“Yes, but how am I going to get you up?” asked the Marquis. He had found a lantern on a peg, and was lighting it, for it was very dusk in the shed. Louis, utterly spent, leant against the upright ladder which led to the desired haven. His breath came in gasps, and the light, when it was obtained, showed the beads on his forehead. “I don’t see how you will ever get up,” repeated Château-Foix, eyeing him dubiously.

Louis glanced up. “It certainly does look steep enough . . . for the path to Heaven,” he remarked with difficulty. “Perhaps . . . if you were to give me an example . . . and a little help on the way. . .”

The suggestion was adopted, and by dint of a good deal of hauling the Vicomte managed to clamber on to the floor above, where, with an unfinished jest on his lips, he immediately collapsed in a second dead faint. After he had seen his face, Gilbert was only surprised that he had held out so long.
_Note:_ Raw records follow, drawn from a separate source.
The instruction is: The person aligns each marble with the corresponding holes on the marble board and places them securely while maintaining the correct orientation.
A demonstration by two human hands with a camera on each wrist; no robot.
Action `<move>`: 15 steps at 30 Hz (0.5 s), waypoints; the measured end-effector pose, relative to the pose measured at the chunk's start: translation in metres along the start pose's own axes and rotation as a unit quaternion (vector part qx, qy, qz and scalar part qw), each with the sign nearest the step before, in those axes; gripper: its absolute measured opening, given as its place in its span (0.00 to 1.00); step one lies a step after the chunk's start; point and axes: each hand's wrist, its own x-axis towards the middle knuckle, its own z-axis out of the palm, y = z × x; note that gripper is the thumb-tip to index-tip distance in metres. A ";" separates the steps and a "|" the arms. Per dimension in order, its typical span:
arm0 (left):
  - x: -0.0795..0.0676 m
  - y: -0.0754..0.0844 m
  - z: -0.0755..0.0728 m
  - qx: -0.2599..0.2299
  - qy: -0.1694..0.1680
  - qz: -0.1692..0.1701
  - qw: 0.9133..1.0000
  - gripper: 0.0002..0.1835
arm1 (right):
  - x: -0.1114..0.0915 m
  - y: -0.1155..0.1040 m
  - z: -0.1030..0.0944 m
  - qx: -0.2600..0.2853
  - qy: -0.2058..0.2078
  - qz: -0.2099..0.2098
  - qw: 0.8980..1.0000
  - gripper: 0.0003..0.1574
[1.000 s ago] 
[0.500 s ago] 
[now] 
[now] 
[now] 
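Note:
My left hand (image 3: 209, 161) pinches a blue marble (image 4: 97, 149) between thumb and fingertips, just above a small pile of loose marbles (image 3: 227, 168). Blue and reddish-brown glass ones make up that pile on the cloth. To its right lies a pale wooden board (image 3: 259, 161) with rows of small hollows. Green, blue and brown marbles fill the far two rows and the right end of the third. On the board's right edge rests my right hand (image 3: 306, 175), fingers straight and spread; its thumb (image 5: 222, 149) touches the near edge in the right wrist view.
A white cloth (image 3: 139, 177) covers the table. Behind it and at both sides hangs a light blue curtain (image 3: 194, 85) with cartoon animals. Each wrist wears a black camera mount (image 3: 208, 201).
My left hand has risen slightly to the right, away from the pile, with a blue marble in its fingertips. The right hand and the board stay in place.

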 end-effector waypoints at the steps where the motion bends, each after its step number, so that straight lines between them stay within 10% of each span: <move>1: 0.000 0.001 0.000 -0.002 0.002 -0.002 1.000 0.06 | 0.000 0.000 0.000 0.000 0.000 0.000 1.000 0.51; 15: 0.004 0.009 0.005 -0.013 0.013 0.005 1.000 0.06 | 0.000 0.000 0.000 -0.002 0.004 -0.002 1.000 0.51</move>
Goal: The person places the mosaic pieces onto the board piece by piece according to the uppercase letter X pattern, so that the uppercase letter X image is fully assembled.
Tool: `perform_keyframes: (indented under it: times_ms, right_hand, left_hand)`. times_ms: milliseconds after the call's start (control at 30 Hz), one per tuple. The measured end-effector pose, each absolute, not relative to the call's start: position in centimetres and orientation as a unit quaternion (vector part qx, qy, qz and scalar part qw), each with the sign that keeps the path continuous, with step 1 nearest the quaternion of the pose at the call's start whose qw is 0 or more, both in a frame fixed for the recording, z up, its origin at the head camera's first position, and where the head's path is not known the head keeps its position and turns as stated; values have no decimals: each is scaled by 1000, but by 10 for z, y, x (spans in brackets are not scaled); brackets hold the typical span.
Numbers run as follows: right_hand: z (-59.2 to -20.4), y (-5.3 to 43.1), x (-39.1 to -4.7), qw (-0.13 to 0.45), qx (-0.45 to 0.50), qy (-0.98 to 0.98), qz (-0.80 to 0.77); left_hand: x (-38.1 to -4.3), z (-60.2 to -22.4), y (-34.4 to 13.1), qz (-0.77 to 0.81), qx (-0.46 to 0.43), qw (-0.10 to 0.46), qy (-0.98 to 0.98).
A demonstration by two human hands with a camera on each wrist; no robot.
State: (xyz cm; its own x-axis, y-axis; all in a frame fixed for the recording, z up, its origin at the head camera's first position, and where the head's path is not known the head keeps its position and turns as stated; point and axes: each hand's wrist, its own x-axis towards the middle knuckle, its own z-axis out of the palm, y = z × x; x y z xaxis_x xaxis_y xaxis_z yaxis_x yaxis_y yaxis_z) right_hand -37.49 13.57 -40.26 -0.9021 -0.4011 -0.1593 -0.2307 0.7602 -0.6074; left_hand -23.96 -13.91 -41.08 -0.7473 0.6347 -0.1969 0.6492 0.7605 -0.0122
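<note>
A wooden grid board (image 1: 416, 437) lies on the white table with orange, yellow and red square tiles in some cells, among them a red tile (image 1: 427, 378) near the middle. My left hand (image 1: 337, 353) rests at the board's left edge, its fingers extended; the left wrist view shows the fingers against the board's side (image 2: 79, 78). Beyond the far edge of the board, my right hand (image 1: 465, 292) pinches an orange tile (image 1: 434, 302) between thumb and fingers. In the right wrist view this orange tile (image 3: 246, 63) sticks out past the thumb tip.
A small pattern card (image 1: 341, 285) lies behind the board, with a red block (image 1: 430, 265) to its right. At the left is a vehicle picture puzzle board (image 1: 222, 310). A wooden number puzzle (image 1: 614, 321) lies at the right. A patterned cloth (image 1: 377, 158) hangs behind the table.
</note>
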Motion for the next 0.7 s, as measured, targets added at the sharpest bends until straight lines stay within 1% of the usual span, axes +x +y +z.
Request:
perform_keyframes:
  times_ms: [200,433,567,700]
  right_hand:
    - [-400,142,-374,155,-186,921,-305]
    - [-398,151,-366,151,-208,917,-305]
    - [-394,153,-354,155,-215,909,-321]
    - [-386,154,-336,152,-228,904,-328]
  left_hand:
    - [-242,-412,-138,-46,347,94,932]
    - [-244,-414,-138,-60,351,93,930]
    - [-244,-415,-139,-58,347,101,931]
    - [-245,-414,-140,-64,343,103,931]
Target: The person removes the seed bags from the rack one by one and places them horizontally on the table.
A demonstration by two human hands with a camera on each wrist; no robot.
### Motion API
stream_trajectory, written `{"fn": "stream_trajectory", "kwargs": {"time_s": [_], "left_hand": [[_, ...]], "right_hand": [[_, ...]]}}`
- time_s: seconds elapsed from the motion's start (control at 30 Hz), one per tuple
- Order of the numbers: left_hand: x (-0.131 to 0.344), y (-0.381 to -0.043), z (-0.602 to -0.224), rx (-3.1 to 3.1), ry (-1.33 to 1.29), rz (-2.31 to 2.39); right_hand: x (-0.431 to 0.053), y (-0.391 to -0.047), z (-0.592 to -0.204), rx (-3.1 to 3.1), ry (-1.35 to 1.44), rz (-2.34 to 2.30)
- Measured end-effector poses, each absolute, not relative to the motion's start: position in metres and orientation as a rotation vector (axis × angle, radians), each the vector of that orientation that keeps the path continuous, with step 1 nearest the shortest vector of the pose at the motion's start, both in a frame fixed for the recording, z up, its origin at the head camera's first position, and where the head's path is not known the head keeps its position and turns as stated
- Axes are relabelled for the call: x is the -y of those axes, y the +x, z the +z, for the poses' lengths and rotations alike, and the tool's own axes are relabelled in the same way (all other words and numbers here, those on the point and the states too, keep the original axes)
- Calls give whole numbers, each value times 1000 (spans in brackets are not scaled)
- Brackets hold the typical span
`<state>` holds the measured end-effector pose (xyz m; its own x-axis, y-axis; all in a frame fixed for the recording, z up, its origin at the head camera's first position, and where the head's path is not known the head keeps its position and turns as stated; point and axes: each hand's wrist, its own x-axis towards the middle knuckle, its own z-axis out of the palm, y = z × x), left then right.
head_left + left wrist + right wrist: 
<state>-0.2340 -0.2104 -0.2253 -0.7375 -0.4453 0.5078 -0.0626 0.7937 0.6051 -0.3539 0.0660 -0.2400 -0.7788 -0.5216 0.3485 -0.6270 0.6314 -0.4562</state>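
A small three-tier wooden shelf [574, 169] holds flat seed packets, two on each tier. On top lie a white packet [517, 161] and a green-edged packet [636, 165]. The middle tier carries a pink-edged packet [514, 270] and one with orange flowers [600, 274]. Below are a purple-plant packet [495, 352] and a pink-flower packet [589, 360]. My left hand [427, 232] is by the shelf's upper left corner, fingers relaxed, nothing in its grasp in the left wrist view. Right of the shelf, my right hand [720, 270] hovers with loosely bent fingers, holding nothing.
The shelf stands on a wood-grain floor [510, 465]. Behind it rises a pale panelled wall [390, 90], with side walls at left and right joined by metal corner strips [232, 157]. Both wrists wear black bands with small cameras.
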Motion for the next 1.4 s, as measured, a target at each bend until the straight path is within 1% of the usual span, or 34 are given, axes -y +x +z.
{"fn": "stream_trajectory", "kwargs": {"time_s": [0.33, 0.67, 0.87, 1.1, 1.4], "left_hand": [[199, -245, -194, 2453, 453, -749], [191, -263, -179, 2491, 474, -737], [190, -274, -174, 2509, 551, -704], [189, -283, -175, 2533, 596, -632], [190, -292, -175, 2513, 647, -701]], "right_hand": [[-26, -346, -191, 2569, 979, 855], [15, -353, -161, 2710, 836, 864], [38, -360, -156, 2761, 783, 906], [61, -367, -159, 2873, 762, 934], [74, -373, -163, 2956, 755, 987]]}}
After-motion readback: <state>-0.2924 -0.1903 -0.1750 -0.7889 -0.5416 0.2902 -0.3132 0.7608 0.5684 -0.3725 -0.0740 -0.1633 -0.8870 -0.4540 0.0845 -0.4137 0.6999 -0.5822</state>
The loft, not very large, was lighted by a round aperture at the farther side, and the hay was scarcely more than a carpeting to the floor, except about midway, against the wall, where it rose in an untidy pile to the roof. The Marquis, after a brief survey, lifted his insensible cousin once more in his arms, and carried him over to the other side of their refuge. As he picked up the lantern afterwards he saw that his hands were smeared with his blood. He descended into the yard, got a bucket of water from the well, and by the light of the lantern set to work to investigate the Vicomte’s injury.

After a little hesitation he began with his knife carefully to cut through the collar and the coat-sleeve. Louis still lay motionless. Gilbert next attacked his shirt, but as it had stuck in one place to the wound he was obliged to pull it away, and, gently as he did it, the pain of the operation was evidently severe enough to bring Saint-Ermay out of his swoon. As he opened his eyes the Marquis paused, with a mute question in his glance.

“Go on,” said Louis, with a grimace. “Yes, it hurts damnably, but I am sure that your intentions are good.”

With that he shut his eyes again, and Château-Foix went on with his ministrations. The stab, just below the left collar-bone, was sufficiently deep, though in itself, thought Gilbert, scarcely dangerous. He was not anatomist enough to realise how near it had come to being mortal. The palpable loss of blood impressed him most. As he was bathing the wound Louis suddenly opened his eyes again.

“Gilbert,” he said in an odd voice, “you should not do this. I wish you had left me on the road.”

The words woke in Gilbert’s mind an echo of Louis’ protestation in the bedroom at the Etats-Généraux on the night of his release, and of his own reception of it. Well, it was different now, thank God!

“I don’t know what you are talking about,” he said cheerfully—and even as he said it something whispered at the back of his mind, “Supposing you had not been mistaken. . . .” He paused in his work and looked down at his cousin. Louis’ eyes, a little sunk in his white face, met his full.